The disruption of the value chains produced by the pandemic will have a greater impact on the Brazilian and Mexican economies, which have the largest manufacturing sectors in the region.

Meanwhile, the value of the region’s exports would drop about 15%. The greatest impacts would be in the countries of South America, which specialize in the export of primary goods and, therefore, are more vulnerable to the decrease in their prices. For its part, the value of exports from Central America, the Caribbean and Mexico will suffer the impact of the slowdown in the United States economy. Mexico will also be hit by the fall in the price of oil.

Projections also anticipate a significant deterioration in labor indicators in 2020. The unemployment rate would be around 11.5%, an increase of 3.4 percentage points from the 2019 level (8.1%). In this way, the number of unemployed in the region would reach 37.7 million. Likewise, the high participation of small and medium-sized enterprises (SMEs) in job creation (more than 50% of formal employment) increases the negative impacts, as this sector has been hard hit by the crisis, while gender inequality it will be accentuated with measures such as the closing of schools, social isolation and the increase of sick people, since it will increase the overload of unpaid work of women.

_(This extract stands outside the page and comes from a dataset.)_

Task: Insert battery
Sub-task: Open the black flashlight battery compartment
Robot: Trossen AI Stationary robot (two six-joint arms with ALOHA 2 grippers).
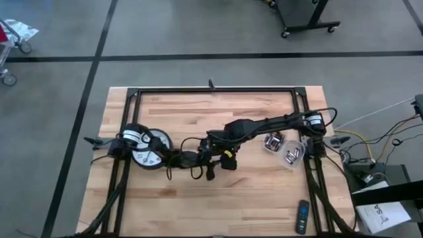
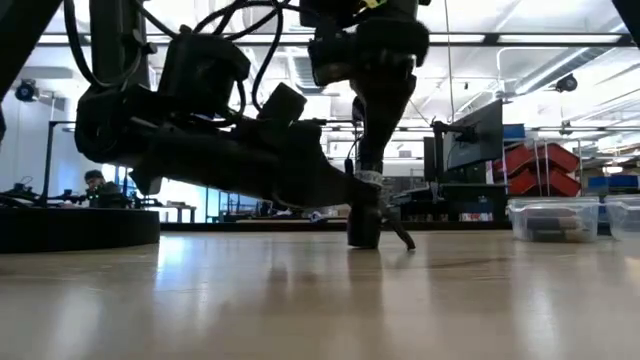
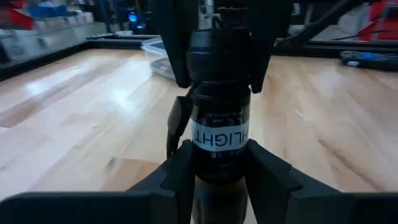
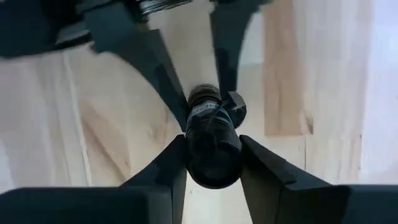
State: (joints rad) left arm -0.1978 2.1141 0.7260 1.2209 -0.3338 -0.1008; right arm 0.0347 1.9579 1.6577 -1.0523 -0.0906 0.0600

On the other hand, the drop of -5.3% of GDP and the increase in unemployment would have a direct negative effect on household income and their possibility of having sufficient resources to satisfy basic needs. In this context, the poverty rate in the region would increase by 4.4 percentage points during 2020, going from 30.3% to 34.7%, which means an increase of 29 million people living in poverty. For its part, extreme poverty would grow by 2.5 percentage points, going from 11.0% to 13.5%, which represents an increase of 16 million people.

“G-20 leaders must support multilateral organizations to lend at favorable interest rates and relieve debt from highly indebted countries by postponing or canceling it. Otherwise, payments will be impossible and the fiscal space will be compromised. Exceptional measures are required to deal with an unprecedented crisis. There will be no progress without international cooperation and solidarity, “stressed Alicia Bárcena.

The productive crisis will bring changes that will persist beyond the health pandemic, the report explains. Greater resilience in production networks will be needed by diversifying suppliers in terms of countries and companies, favoring locations closer to the final consumer markets (nearshoring) and relocating strategic production and technological processes (reshoring). Companies are already adapting their internal operations to social distancing measures, accelerating the trend towards automation and digitization, and there is an exacerbation in the fragility of multilateralism. ECLAC adds that globalization will not be reversed, but there will be a more regionalized world economy around three poles: Europe, North America and East Asia.

“You have to prepare for the post-COVID-19 world. We must think about the future of the region in the new economic geography due to the high dependence on imported manufactures, ”said Bárcena. “Industrial policies are required that allow the region to strengthen its productive capacities and generate new capacities in strategic sectors,” he added.

“In order to influence the new world economy, the region must move towards greater regional integration in both the productive, commercial and technological aspects. The coordination of our countries in macroeconomic and productive matters is crucial to negotiate the conditions of the new normality, particularly in an urgent dimension in the current crisis and in the medium term: that of financing for a new style of development with equality and environmental sustainability. “Emphasized the highest authority of ECLAC.